"""

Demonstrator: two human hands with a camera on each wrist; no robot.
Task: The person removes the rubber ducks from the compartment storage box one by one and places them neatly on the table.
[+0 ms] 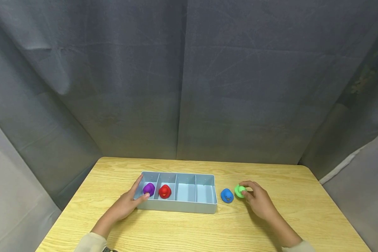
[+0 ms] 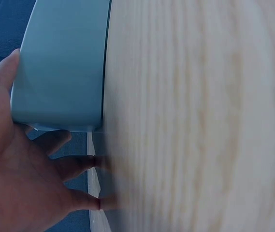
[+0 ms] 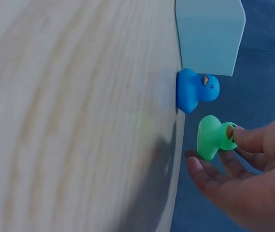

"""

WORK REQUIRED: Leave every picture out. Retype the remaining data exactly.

OUTPUT:
Demonstrator: two human hands with a camera on each wrist; no robot.
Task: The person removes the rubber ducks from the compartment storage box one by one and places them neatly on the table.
[+0 ms] 
[+0 ms] 
[+0 ms] 

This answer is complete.